Then the young travel agent gave a start:

“Oh my God, I made a mistake!!!!!! Here it says: for participants up to around forty years of age only.”

A r e  y o u  k i d d i n g … talking to me …. or who … too bad young man … too late

– my consciousness was streaming –

hell keep cool just a couple of years no fretting over age calm down what the … me of all people how did he know … I should have never … bloody hell … all my money … cheating me or what

Take it easy, I was slowly coming round again and said:

“Just call the tour operator and tell them, I’m fine.”

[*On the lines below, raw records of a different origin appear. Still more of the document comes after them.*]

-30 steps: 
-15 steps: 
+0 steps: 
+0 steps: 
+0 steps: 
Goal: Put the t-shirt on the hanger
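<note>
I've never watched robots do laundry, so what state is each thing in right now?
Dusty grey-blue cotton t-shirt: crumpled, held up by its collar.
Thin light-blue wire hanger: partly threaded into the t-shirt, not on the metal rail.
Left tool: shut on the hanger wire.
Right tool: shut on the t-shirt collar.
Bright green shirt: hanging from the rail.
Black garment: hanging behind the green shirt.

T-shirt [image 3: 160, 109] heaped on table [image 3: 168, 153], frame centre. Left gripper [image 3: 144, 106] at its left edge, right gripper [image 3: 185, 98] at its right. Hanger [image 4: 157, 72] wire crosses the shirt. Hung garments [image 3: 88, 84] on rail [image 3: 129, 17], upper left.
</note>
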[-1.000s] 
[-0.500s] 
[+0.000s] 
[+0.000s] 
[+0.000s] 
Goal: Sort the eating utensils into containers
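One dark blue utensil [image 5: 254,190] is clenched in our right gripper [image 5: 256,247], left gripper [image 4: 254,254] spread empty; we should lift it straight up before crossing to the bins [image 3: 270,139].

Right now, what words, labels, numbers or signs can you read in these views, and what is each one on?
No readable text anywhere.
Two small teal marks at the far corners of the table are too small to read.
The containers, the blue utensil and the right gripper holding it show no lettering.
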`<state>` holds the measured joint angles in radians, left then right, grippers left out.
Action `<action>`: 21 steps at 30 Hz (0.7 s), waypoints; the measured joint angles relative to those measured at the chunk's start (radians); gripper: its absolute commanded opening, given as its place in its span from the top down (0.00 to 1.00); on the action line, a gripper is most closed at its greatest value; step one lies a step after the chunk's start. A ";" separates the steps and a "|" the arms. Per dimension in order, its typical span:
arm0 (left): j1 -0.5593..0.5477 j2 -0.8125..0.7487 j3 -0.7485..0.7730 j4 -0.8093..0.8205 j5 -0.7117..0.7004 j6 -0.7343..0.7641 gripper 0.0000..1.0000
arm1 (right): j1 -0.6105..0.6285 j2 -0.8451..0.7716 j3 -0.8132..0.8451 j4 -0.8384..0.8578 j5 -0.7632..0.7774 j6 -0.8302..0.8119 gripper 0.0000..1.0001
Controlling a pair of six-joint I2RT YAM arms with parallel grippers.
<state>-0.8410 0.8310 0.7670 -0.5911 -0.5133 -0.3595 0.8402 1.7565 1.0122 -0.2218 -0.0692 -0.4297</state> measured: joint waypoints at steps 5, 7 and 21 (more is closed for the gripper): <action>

(Je …! is that so difficult?)

The poor chap did as I had asked him to and after a long talk of which I only overheard

“she seems okay she looks okay”

{¿ṅ$&@%¤§±#€!!!!!}, he kindly recommended that I should try my best to keep up with the young ones on the tour. I very much appreciated this helpful piece of advice and left  {¿ṅ$&@%¤§±#€!!!!!}.

Australians seem to have a thing about age …

Next morning – I hadn’t even finished my tea yet – the hostel manager told me with his broadest friendliest Chinese smile to call the travel agency as quickly as possible. Something was wrong with my credit card, my payment hadn’t gone through and I might not be able to go on the trip.

Ho-ly sht – I rushed downtown under the scorching sun my thoughts running wild

(me, interiorly monologuing):

  • ha, they’re trying to dump the old lady,
  • bggr, I will never see the outback, never see any kangaroos, dingoes,
  • never admire pieces of ancient rock art
  • never swim in ice-cold plunge pools, never sit under freezing waterfalls,
  • never take pictures of crocs basking in the sun (after having swallowed a travel agent) and cockatoos looking down on humans from picturesque treetops,
  • never ever have a real Dundee adventure,
  • never see a sunset over the wetlands!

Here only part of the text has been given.